CPS 481/581: Advanced Artificial Intelligence
Project : Decision Tree Learner
Dr. Jennifer Seitzer
Description
A Decision tree takes as input an object or
situation described by a set of attributes and returns a “decision” which is
the the predicted output value for the input. The input attributes can be discrete or continuous. For this project, we assume discrete
inputs. The output form (the decision) of a Decision Tree
Learning algorithm is a set of classifications
characterized by the set of input attributes in the form of IF-THEN rules.
A decision tree reaches its decision by
performing a sequence of tests. Each
internal node in the tree corresponds to a test of the value of the attribute
properties, and the branches from the node are labeled with the possible values
of the test. Each leaf node in the tree
specifies the value to be returned if that leaf is reached and is comprised of
a homogeneous set of examples (with respect to the target classification).

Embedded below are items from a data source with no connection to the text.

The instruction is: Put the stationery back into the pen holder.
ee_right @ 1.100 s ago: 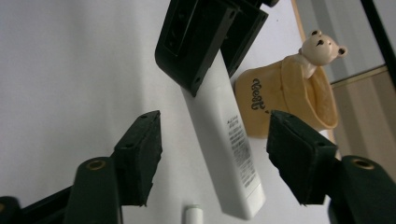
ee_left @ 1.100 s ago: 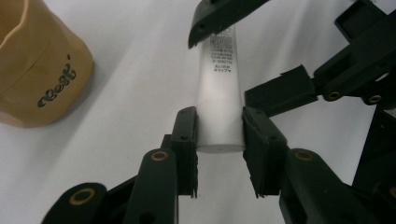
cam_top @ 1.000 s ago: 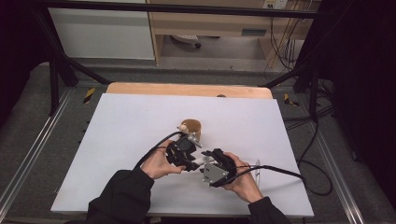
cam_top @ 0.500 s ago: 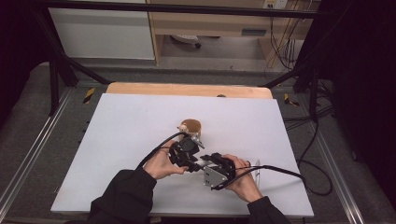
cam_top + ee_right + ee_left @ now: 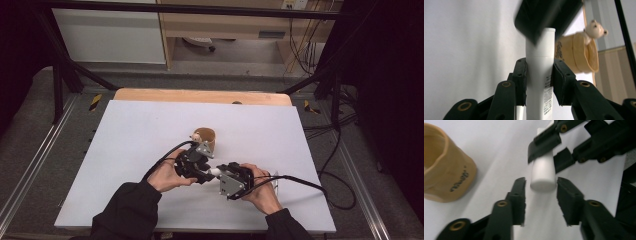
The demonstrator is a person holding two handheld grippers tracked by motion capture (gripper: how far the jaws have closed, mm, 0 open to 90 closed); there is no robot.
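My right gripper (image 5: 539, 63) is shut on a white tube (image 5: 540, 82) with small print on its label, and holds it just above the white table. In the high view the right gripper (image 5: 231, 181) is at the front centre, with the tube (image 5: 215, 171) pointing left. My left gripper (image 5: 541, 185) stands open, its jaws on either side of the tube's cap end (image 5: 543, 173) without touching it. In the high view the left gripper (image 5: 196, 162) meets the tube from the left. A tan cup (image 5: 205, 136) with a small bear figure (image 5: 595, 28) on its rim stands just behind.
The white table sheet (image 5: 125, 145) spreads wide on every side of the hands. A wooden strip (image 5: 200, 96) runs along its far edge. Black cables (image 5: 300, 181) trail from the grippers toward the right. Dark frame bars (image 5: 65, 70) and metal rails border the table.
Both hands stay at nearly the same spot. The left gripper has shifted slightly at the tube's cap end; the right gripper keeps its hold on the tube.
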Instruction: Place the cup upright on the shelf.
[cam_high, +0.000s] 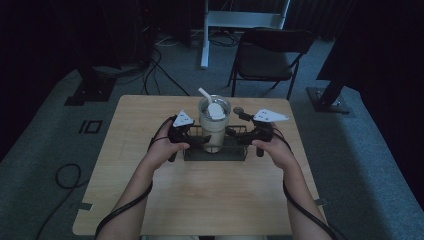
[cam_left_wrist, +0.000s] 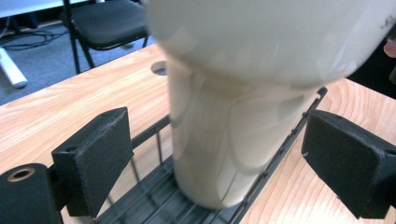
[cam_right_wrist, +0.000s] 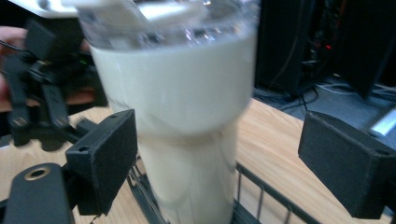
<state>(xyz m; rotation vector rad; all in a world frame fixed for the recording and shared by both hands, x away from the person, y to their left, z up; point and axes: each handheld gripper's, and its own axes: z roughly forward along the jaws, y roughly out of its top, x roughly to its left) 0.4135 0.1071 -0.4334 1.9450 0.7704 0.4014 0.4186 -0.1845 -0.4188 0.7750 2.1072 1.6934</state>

Using the attributes described on Page 654 in
your text and the data on Page 656, write an implementation of a decision
tree learner. A sketch of the decision
tree learning algorithm is:
Decision
Tree Learner(current node)
If currentnode has heterogeneous examples (w.r.t.
target)
Choose an attribute at current
node
For each child node
Decision Tree Learner(child node)
Techniques
on Choosing an Attribute on Which to Split
One compelling area of research (as well as
challenge in programming this) is the choice of attribute on which to
split. You may simply use random splitting. This simply randomly chooses one of the
“not-yet-selected” attributes for the examples at any given node. Random Splitting
unfortunately may split the examples into many small classes or even singleton
classes, thereby producing very long paths in the tree (and thus, very long
IF-THEN rules).
Another strategy might be to employ information gain splitting where
attributes are tested ahead to see which attribute will give you the closest to
a 50% split between positive and negative examples. This will keep your tree relatively shallow
(and thus, your resultant rules, relatively short). I recommend using this form of splitting for
your implementation.
Output
Requirements
Your output should be a backward
traversal/interpretation of the decision tree that you internally build during
the implementation of the Decision Tree Algorithm. For each leaf of your tree, you should
output the following:
LEAF #;
PARENT ATTRIBUTE ; and the
IF-THEN rule where the antecedent constitutes the backward path from the leaf
up to parent to grandparent, etc., to the root.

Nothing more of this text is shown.